§ **What is required**:
Print out all of the data below, keeping it identical to the original.
(Data to process begins)
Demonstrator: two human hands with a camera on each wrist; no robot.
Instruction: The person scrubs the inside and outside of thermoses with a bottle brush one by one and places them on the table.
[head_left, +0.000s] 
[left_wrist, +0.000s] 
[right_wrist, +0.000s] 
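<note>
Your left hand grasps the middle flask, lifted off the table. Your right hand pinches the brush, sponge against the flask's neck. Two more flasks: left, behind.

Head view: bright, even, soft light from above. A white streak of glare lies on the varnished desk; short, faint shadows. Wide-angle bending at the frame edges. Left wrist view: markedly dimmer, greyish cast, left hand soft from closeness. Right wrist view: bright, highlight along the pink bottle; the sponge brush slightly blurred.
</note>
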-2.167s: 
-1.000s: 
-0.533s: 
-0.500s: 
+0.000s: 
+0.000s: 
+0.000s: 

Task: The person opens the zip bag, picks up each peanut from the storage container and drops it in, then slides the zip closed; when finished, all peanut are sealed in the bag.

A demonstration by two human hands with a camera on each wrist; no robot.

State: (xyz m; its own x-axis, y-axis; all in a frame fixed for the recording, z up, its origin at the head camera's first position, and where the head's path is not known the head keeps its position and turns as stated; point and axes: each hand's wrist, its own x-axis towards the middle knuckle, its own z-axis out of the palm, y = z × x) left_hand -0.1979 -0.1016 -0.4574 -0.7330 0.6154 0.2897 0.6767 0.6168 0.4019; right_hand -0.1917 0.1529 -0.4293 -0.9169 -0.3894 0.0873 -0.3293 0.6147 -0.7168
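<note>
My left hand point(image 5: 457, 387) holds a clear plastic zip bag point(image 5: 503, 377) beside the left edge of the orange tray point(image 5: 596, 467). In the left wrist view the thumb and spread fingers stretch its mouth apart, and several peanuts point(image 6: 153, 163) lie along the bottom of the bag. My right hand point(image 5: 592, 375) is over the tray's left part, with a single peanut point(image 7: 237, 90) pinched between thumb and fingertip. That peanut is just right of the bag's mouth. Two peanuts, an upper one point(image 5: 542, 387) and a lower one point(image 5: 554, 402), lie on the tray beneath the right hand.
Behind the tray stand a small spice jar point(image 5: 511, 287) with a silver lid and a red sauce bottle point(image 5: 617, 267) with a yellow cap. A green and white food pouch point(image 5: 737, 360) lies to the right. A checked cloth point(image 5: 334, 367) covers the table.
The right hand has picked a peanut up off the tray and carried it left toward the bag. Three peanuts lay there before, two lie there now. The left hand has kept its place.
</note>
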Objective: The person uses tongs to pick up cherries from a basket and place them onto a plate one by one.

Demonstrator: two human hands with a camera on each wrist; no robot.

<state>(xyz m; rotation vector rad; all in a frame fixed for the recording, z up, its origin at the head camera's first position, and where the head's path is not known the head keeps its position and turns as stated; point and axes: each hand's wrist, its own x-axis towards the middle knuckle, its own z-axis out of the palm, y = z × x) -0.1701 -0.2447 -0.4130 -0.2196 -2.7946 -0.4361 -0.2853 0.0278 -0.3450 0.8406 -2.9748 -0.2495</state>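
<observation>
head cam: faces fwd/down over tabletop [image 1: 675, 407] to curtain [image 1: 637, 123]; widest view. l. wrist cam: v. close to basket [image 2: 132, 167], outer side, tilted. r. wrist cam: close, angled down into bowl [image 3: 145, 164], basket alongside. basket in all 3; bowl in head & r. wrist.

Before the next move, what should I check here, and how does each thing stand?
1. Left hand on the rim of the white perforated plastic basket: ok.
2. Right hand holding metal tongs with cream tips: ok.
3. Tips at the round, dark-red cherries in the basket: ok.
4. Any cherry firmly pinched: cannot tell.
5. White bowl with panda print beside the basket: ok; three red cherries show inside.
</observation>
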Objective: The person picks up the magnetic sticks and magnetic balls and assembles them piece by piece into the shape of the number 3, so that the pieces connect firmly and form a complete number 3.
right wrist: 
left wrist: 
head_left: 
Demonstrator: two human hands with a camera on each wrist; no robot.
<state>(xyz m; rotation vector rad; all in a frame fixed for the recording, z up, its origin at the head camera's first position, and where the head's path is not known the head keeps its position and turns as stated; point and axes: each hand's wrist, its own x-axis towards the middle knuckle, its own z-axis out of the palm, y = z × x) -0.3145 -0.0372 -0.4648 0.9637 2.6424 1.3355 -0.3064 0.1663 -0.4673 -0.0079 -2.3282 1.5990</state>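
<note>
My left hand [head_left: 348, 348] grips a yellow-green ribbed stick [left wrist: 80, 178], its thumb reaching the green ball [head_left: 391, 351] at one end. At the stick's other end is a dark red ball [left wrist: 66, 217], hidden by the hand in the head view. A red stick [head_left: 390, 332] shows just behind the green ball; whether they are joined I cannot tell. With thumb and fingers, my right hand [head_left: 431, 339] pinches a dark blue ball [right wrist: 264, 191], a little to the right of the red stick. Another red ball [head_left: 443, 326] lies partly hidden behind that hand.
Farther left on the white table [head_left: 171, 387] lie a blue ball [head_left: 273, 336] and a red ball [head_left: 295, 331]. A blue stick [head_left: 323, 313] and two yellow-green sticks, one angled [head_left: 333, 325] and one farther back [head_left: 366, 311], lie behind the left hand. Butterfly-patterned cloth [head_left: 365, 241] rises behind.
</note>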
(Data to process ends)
§ **Response for this exercise**:
Demonstrator: two human hands with a camera on each wrist; no robot.
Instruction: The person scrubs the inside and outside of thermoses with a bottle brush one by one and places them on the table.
[head_left, +0.000s] 
[left_wrist, +0.000s] 
[right_wrist, +0.000s] 
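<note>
Your left hand grasps the middle flask, lifted off the table. Your right hand pinches the brush, sponge against the flask's neck. Two more flasks: left, behind.

Head view: bright, even, soft light from above. A white streak of glare lies on the varnished desk; short, faint shadows. Wide-angle bending at the frame edges. Left wrist view: markedly dimmer, greyish cast, left hand soft from closeness. Right wrist view: bright, highlight along the pink bottle; the sponge brush slightly blurred.
</note>
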-2.167s: 
-1.000s: 
-0.533s: 
-0.500s: 
+0.000s: 
+0.000s: 
+0.000s: 

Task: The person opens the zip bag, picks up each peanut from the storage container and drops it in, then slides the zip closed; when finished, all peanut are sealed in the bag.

A demonstration by two human hands with a camera on each wrist; no robot.

State: (xyz m; its own x-axis, y-axis; all in a frame fixed for the recording, z up, its origin at the head camera's first position, and where the head's path is not known the head keeps its position and turns as stated; point and axes: each hand's wrist, its own x-axis towards the middle knuckle, its own z-axis out of the palm, y = z × x) left_hand -0.1979 -0.1016 -0.4574 -0.7330 0.6154 0.2897 0.6767 0.6168 0.4019; right_hand -0.1917 0.1529 -0.4293 -0.9169 -0.3894 0.0873 -0.3293 0.6147 -0.7168
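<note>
My left hand point(image 5: 457, 387) holds a clear plastic zip bag point(image 5: 503, 377) beside the left edge of the orange tray point(image 5: 596, 467). In the left wrist view the thumb and spread fingers stretch its mouth apart, and several peanuts point(image 6: 153, 163) lie along the bottom of the bag. My right hand point(image 5: 592, 375) is over the tray's left part, with a single peanut point(image 7: 237, 90) pinched between thumb and fingertip. That peanut is just right of the bag's mouth. Two peanuts, an upper one point(image 5: 542, 387) and a lower one point(image 5: 554, 402), lie on the tray beneath the right hand.
Behind the tray stand a small spice jar point(image 5: 511, 287) with a silver lid and a red sauce bottle point(image 5: 617, 267) with a yellow cap. A green and white food pouch point(image 5: 737, 360) lies to the right. A checked cloth point(image 5: 334, 367) covers the table.
The right hand has picked a peanut up off the tray and carried it left toward the bag. Three peanuts lay there before, two lie there now. The left hand has kept its place.
</note>
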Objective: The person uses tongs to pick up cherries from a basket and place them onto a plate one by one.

Demonstrator: two human hands with a camera on each wrist; no robot.

<state>(xyz m; rotation vector rad; all in a frame fixed for the recording, z up, its origin at the head camera's first position, and where the head's path is not known the head keeps its position and turns as stated; point and axes: each hand's wrist, its own x-axis towards the middle knuckle, its own z-axis out of the palm, y = z × x) -0.1701 -0.2447 -0.4130 -0.2196 -2.7946 -0.4361 -0.2853 0.0278 -0.3450 0.8406 -2.9748 -0.2495</state>
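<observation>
head cam: faces fwd/down over tabletop [image 1: 675, 407] to curtain [image 1: 637, 123]; widest view. l. wrist cam: v. close to basket [image 2: 132, 167], outer side, tilted. r. wrist cam: close, angled down into bowl [image 3: 145, 164], basket alongside. basket in all 3; bowl in head & r. wrist.

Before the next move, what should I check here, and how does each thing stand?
1. Left hand on the rim of the white perforated plastic basket: ok.
2. Right hand holding metal tongs with cream tips: ok.
3. Tips at the round, dark-red cherries in the basket: ok.
4. Any cherry firmly pinched: cannot tell.
5. White bowl with panda print beside the basket: ok; three red cherries show inside.
</observation>
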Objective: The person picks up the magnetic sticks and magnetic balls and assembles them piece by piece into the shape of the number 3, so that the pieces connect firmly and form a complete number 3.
right wrist: 
left wrist: 
head_left: 
Demonstrator: two human hands with a camera on each wrist; no robot.
<state>(xyz m; rotation vector rad; all in a frame fixed for the recording, z up, its origin at the head camera's first position, and where the head's path is not known the head keeps its position and turns as stated; point and axes: each hand's wrist, its own x-axis towards the middle knuckle, its own z-axis out of the palm, y = z × x) -0.3145 -0.0372 -0.4648 0.9637 2.6424 1.3355 -0.3064 0.1663 -0.4673 -0.0079 -2.3282 1.5990</state>
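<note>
My left hand [head_left: 348, 348] grips a yellow-green ribbed stick [left wrist: 80, 178], its thumb reaching the green ball [head_left: 391, 351] at one end. At the stick's other end is a dark red ball [left wrist: 66, 217], hidden by the hand in the head view. A red stick [head_left: 390, 332] shows just behind the green ball; whether they are joined I cannot tell. With thumb and fingers, my right hand [head_left: 431, 339] pinches a dark blue ball [right wrist: 264, 191], a little to the right of the red stick. Another red ball [head_left: 443, 326] lies partly hidden behind that hand.
Farther left on the white table [head_left: 171, 387] lie a blue ball [head_left: 273, 336] and a red ball [head_left: 295, 331]. A blue stick [head_left: 323, 313] and two yellow-green sticks, one angled [head_left: 333, 325] and one farther back [head_left: 366, 311], lie behind the left hand. Butterfly-patterned cloth [head_left: 365, 241] rises behind.
</note>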

The output requires no further additions.